### Work instructions
Which lines of the records hold the string "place"? Report only how many of them there are.

### Task data
^^^^
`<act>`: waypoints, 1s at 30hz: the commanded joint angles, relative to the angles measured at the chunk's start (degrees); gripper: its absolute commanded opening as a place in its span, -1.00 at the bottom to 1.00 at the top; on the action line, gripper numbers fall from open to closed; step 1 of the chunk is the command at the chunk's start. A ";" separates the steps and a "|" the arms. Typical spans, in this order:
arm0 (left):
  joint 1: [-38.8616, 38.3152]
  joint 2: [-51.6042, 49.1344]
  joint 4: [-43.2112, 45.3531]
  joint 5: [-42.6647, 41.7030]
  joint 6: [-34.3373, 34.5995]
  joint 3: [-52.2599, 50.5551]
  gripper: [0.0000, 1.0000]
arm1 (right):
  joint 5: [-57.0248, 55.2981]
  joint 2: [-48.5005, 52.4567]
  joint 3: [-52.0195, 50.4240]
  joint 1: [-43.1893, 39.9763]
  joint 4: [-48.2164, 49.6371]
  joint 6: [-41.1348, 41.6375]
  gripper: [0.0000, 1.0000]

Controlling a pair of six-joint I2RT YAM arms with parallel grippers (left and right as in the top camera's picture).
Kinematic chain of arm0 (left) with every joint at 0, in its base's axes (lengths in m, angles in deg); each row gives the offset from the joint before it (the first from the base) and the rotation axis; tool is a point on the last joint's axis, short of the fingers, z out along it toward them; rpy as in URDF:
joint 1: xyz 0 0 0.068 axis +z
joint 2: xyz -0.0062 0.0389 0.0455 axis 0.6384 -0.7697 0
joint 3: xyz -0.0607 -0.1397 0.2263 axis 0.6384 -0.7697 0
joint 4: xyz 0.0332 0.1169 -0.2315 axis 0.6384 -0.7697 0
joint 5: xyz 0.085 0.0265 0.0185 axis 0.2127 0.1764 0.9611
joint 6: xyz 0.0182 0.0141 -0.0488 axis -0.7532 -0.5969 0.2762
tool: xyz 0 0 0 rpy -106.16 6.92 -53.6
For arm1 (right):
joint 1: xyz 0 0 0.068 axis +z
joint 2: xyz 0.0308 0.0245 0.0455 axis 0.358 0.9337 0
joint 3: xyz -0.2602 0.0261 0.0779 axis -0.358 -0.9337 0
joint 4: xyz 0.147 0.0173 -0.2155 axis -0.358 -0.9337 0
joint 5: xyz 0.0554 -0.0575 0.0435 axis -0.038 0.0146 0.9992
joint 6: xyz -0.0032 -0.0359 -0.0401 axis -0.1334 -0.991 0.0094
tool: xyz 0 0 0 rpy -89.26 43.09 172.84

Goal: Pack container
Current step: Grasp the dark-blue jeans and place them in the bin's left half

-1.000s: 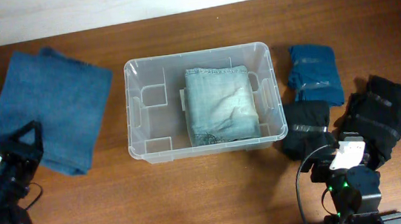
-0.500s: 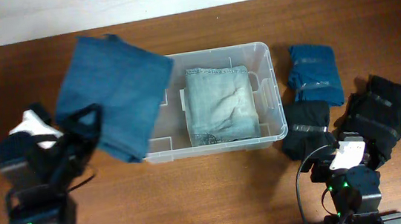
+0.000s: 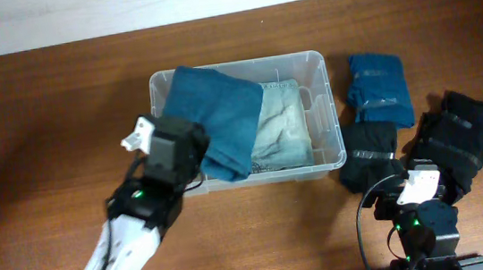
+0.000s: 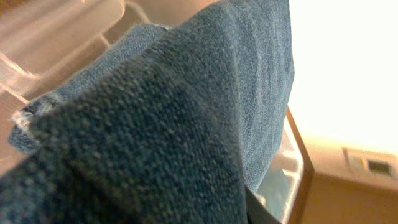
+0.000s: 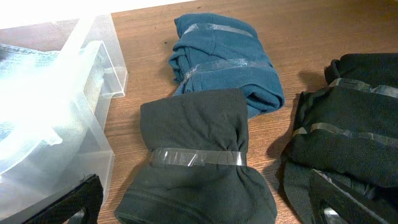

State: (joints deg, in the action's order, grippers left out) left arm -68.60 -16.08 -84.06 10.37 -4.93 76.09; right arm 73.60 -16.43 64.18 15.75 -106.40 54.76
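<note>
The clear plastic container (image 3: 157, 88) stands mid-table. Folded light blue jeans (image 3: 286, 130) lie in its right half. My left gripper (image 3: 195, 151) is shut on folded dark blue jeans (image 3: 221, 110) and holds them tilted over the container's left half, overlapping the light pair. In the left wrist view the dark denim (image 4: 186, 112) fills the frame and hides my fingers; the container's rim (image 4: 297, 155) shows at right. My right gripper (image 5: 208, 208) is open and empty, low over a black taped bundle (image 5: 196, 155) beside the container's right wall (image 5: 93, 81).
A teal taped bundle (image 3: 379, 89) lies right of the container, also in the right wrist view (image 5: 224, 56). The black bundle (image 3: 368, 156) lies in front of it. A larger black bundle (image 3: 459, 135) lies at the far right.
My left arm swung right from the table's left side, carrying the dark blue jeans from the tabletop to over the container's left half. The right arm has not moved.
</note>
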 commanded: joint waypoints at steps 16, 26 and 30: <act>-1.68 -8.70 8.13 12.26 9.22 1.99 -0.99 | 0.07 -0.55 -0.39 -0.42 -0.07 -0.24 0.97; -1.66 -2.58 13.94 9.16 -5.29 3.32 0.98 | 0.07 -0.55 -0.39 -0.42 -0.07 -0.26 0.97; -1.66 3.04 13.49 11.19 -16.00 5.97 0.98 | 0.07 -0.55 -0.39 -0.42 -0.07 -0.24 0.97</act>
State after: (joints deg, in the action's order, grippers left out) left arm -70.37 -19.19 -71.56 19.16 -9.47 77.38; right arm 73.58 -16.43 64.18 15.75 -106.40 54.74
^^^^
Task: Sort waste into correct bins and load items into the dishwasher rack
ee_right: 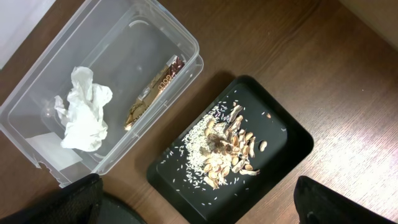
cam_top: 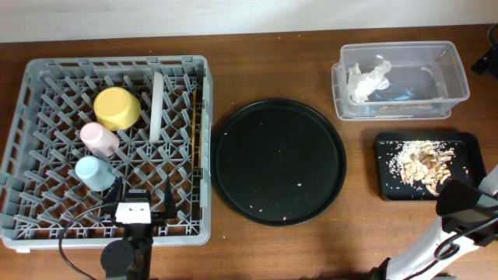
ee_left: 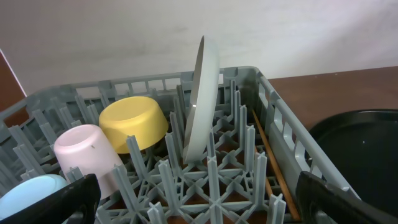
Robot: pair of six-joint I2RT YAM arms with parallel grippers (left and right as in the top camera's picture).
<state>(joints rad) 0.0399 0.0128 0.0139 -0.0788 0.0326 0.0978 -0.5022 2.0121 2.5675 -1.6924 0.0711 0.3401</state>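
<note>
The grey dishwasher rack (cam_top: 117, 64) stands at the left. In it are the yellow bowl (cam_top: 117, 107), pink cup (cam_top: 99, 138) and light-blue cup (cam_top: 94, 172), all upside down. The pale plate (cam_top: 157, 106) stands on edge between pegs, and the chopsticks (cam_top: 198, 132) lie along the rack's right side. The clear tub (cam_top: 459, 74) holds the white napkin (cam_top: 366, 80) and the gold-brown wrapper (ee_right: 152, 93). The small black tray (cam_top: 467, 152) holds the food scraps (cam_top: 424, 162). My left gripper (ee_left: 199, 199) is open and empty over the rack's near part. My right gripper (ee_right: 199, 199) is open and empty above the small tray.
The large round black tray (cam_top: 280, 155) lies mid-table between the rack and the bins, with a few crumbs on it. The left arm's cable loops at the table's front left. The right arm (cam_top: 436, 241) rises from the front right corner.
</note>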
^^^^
### Expected answer
2